[What is expected]
Each line below should be written out again without any change.

[Stored data]
—————

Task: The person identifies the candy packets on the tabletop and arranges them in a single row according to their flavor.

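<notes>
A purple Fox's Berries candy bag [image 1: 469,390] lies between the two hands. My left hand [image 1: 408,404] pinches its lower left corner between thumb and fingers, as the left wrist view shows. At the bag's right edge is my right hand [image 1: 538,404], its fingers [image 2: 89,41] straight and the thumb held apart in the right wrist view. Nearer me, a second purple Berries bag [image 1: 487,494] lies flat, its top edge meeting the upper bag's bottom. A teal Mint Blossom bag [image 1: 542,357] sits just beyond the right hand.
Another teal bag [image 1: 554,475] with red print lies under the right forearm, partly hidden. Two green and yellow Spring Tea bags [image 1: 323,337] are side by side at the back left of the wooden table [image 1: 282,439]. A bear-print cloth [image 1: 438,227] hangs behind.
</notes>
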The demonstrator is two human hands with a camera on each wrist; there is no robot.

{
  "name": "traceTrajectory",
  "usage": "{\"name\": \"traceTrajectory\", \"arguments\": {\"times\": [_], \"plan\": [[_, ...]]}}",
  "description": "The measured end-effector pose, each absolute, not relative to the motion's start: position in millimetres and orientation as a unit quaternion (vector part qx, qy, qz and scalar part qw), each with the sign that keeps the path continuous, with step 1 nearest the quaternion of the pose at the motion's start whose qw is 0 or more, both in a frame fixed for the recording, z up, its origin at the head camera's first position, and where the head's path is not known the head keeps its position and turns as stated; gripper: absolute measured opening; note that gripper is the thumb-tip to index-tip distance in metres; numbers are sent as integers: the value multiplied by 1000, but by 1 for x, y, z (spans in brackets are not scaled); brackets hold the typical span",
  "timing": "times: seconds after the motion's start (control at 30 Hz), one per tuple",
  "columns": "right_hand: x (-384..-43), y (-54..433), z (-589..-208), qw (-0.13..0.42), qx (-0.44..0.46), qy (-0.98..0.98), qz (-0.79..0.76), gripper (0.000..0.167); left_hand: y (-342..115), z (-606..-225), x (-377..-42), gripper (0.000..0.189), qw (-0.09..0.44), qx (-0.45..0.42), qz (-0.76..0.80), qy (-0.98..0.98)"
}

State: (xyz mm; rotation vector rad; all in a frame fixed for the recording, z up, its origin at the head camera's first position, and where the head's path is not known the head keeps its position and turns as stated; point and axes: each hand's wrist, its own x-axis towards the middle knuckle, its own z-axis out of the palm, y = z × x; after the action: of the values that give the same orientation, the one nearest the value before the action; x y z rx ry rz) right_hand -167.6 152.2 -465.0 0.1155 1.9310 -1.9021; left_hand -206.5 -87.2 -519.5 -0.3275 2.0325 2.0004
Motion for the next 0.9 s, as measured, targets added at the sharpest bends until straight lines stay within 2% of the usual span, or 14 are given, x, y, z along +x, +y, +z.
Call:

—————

[Solution for this task]
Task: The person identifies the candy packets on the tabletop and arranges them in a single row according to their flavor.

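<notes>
A purple Fox's Berries candy bag [image 1: 469,390] lies between the two hands. My left hand [image 1: 408,404] pinches its lower left corner between thumb and fingers, as the left wrist view shows. At the bag's right edge is my right hand [image 1: 538,404], its fingers [image 2: 89,41] straight and the thumb held apart in the right wrist view. Nearer me, a second purple Berries bag [image 1: 487,494] lies flat, its top edge meeting the upper bag's bottom. A teal Mint Blossom bag [image 1: 542,357] sits just beyond the right hand.
Another teal bag [image 1: 554,475] with red print lies under the right forearm, partly hidden. Two green and yellow Spring Tea bags [image 1: 323,337] are side by side at the back left of the wooden table [image 1: 282,439]. A bear-print cloth [image 1: 438,227] hangs behind.
</notes>
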The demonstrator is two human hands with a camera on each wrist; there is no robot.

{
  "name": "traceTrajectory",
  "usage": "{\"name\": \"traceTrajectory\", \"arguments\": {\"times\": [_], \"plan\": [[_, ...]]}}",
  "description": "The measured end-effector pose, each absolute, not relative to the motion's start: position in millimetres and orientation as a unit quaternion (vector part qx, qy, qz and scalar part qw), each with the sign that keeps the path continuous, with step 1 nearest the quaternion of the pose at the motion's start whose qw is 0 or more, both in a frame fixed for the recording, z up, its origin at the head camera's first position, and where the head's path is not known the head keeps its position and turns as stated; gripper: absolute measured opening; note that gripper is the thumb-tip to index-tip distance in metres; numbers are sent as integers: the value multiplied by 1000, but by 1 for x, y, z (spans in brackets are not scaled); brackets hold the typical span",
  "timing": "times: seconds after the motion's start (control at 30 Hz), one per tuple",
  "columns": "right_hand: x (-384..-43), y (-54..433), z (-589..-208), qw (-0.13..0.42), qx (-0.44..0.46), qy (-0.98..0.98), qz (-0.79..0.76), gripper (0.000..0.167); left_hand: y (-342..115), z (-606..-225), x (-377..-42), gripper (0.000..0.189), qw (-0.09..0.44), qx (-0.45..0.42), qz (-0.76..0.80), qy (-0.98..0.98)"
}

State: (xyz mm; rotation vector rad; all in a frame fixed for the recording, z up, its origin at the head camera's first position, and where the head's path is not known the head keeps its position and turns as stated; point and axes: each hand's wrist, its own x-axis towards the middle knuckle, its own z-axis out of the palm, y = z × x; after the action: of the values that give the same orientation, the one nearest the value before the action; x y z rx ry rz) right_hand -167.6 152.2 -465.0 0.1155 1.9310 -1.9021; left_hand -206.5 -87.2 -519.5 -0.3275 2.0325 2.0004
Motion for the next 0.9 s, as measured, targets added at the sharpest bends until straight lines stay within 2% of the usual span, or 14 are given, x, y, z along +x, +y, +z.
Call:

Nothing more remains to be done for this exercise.